Monday, January 2, 2012

listening ...after a TOTAL & COMPLETE meltdown!!!

“Listen to the quietest whispers of your mind. They are telling you the choices that will help you the most.”
~ Unknown

I’ve always had a temper, but with the Lord’s grace, I usually control it. But yesterday (of all days? really?? seriously??), the old ME raised her ugly head and reminded me she still wants control. TOTAL & COMPLETE ~ added stress didn't make it any sweeter just bitter!!

She’s does this occasionally, but this time I welcomed her for awhile. And wept, and wept ... I couldn't see straight!

I repented a lot afterward, and I was disappointed. I didn't know the old ME still had such power!

Ephesians 4:22-24 says, “You were taught, with regard to your former way of life, to put off your old self, which is being corrupted by its deceitful desires; to be made new in the attitude of your minds; and to put on the new self, created to be like God in true righteousness and holiness.” (NIV)

Yesterday was a reminder that I mustn’t let my guard down (NOPE, NEVER EVER EVER - oh and keep my mouth shut would be best!!). I must continually renew my mind, dwelling on God's Word (Colossians 3:16). When I do, the old ME never sticks around.
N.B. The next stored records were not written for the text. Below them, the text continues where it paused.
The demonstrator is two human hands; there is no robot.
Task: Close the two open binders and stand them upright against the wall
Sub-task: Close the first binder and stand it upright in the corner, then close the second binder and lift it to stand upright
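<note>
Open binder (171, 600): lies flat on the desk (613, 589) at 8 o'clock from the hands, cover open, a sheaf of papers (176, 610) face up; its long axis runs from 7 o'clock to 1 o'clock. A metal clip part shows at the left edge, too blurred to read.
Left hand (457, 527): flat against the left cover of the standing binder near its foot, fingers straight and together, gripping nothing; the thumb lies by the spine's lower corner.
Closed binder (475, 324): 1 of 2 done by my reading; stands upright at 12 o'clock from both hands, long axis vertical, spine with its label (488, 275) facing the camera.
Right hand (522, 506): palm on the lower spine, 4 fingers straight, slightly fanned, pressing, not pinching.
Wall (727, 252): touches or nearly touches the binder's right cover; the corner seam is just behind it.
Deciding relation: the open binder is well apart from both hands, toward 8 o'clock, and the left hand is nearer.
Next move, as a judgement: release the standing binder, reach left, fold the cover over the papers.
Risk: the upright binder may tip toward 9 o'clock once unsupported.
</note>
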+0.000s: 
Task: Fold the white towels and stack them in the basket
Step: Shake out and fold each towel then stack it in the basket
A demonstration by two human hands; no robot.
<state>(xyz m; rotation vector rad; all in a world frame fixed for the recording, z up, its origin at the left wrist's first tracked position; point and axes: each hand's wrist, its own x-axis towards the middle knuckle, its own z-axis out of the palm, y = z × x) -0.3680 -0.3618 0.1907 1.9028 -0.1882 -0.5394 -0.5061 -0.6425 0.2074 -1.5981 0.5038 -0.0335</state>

I think this is where I messed ME up, I've been reading through the Bible using Life Journey 2011 on my SmartPhone ... and yesterday, I had nothin' to read. Well, I had something to read, but did I? Nope!! Well there is my ME problem. Lord, will I ever learn this lesson. So .. onto a New Year to Explore. To Explore your Word, explore my world, explore some more!! And what I know that I know that I know ... to be grateful, gratitude OVER & OVER ... throughout all of my life. Will you join me? in a year of eXploring and gratitude?